# DEEP LEARNING: IMDB MOVIE DATA SET CLASSIFICATION USING RCNN

The IMDB Movies Dataset contains information about 14,762 movies. Information about these movies was downloaded with wget for the purpose of creating a movie recommendation app. The data was preprocessed and cleaned to be ready for machine learning applications.

For more information, please refer to:
- https://www.tensorflow.org/datasets/catalog/imdb_reviews
- https://github.com/orgesleka/filmempfehlung

### Libraries

In [1]:
from __future__ import print_function

In [2]:
from keras.preprocessing import sequence
from keras.models import Sequential
from keras.layers import Dense, Embedding
from keras.layers import Conv1D, MaxPooling1D
from keras.layers import LSTM
from keras.datasets import imdb

Using TensorFlow backend.
  return f(*args, **kwds)


In [3]:
max_features = 20000
maxlen = 80
filters = 64
batch_size = 32
kernel_size = 5
pool_size = 4

In [4]:
print('Loading data...')
(x_train, y_train), (x_test, y_test) = imdb.load_data(num_words=max_features)
print(len(x_train), 'train sequences')
print(len(x_test), 'test sequences')

Loading data...
Downloading data from https://s3.amazonaws.com/text-datasets/imdb.npz
25000 train sequences
25000 test sequences


In [5]:
x_train.shape, x_test.shape

((25000,), (25000,))

### Sequence Padding

In [6]:
print('Pad sequences (samples by time)')
x_train = sequence.pad_sequences(x_train, maxlen=maxlen)
x_test = sequence.pad_sequences(x_test, maxlen=maxlen)
print('x_train shape:', x_train.shape)
print('x_test shape:', x_test.shape)

Pad sequences (samples by time)
x_train shape: (25000, 80)
x_test shape: (25000, 80)


In [7]:
x_train.shape, x_test.shape

((25000, 80), (25000, 80))

### Build RCNN Architecture

This section we construct a convolutional layer, a MaxPooling layer, and a LSTM layer.
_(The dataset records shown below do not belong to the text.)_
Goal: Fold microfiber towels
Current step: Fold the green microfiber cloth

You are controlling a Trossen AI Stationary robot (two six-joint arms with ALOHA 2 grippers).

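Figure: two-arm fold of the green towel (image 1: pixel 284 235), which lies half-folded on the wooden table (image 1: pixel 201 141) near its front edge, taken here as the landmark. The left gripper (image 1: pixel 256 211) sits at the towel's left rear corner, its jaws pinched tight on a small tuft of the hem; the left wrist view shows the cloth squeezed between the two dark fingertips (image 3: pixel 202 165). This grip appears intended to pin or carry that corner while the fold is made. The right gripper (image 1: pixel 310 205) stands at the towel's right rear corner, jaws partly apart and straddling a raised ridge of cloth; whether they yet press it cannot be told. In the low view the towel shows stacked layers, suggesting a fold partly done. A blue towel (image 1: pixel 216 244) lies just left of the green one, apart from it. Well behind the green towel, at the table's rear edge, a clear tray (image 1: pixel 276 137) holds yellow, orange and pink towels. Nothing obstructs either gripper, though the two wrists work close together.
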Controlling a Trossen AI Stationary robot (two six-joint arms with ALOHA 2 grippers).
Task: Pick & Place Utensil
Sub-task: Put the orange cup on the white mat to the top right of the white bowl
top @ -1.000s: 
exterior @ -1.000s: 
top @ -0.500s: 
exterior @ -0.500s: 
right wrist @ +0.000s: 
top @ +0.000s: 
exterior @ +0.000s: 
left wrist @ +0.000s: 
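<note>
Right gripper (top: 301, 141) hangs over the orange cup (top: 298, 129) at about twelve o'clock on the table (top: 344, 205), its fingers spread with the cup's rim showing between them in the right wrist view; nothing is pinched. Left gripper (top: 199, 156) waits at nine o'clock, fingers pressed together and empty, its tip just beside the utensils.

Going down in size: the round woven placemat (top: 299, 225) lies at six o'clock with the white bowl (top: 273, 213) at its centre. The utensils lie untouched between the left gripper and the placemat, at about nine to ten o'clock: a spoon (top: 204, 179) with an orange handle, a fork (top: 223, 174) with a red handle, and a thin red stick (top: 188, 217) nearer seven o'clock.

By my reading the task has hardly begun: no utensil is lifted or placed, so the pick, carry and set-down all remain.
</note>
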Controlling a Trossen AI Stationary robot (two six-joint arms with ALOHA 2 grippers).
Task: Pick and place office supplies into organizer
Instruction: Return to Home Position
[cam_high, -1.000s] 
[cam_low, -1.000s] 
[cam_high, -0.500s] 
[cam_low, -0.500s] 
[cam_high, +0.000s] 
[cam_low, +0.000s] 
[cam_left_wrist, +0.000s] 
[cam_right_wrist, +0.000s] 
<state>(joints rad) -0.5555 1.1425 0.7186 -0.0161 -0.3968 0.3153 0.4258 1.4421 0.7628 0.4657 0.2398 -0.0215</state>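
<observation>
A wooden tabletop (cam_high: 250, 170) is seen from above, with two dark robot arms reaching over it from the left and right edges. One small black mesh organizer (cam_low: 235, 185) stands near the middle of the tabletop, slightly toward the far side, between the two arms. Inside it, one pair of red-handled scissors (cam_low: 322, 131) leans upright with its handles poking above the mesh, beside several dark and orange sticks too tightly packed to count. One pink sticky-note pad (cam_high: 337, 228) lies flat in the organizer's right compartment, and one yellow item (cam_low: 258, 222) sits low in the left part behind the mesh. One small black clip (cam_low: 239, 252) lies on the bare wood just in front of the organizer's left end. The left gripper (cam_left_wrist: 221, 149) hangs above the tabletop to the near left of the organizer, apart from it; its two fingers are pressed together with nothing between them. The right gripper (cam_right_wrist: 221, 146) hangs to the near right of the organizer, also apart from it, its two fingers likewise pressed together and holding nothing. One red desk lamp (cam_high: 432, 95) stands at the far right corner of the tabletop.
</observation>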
For technical details about the architecture and why does the neural network family works the way it works, please check out [my video](https://youtu.be/zhBLiMdqOdQ).

In [24]:
print('Build model ...')
model = Sequential()
model.add(Embedding(max_features, 128*2))
model.add(Conv1D(filters, kernel_size, padding='valid', activation='relu', strides=1))
model.add(MaxPooling1D(pool_size=pool_size))
model.add(Conv1D(filters, kernel_size, padding='valid', activation='relu'))
model.add(MaxPooling1D(pool_size=pool_size))
model.add(Conv1D(filters, 2, padding='valid', activation='relu'))
model.add(MaxPooling1D(pool_size=2))
model.add(LSTM(128, dropout=0.2, recurrent_dropout=0.2))
model.add(Dense(1, activation='sigmoid'))

Build model ...


In [25]:
print('Summarize ...')
model.summary()

Summarize ...
_________________________________________________________________
Layer (type)                 Output Shape              Param #   
embedding_5 (Embedding)      (None, None, 256)         5120000   
_________________________________________________________________
conv1d_12 (Conv1D)           (None, None, 64)          81984     
_________________________________________________________________
max_pooling1d_12 (MaxPooling (None, None, 64)          0         
_________________________________________________________________
conv1d_13 (Conv1D)           (None, None, 64)          20544     
_________________________________________________________________
max_pooling1d_13 (MaxPooling (None, None, 64)          0         
_________________________________________________________________
conv1d_14 (Conv1D)           (None, None, 64)          8256      
_________________________________________________________________
max_pooling1d_14 (MaxPooling (None, None, 64)          0      

In [26]:
print('Compile ...')
model.compile(loss='binary_crossentropy', optimizer='adam', metrics=['accuracy'])

Compile ...


### Train, Test, and Performance

In [27]:
print('Train ...')
model.fit(x_train, y_train, batch_size=batch_size, epochs=30, validation_data=(x_test, y_test))
score, acc = model.evaluate(x_test, y_test, batch_size=batch_size)
print('Test score:', score)
print('Test accuracy:', acc)

Train ...
Train on 25000 samples, validate on 25000 samples
Epoch 1/30
Epoch 2/30
Epoch 3/30
Epoch 4/30
Epoch 5/30
Epoch 6/30
Epoch 7/30
Epoch 8/30
Epoch 9/30
Epoch 10/30
Epoch 11/30
Epoch 12/30
Epoch 13/30
Epoch 14/30
Epoch 15/30
Epoch 16/30
Epoch 17/30
Epoch 18/30
Epoch 19/30
Epoch 20/30
Epoch 21/30
Epoch 22/30
Epoch 23/30
Epoch 24/30
Epoch 25/30
Epoch 26/30
Epoch 27/30
Epoch 28/30
Epoch 29/30
Epoch 30/30
Test score: 1.78482596172
Test accuracy: 0.74336


Investigation ends here.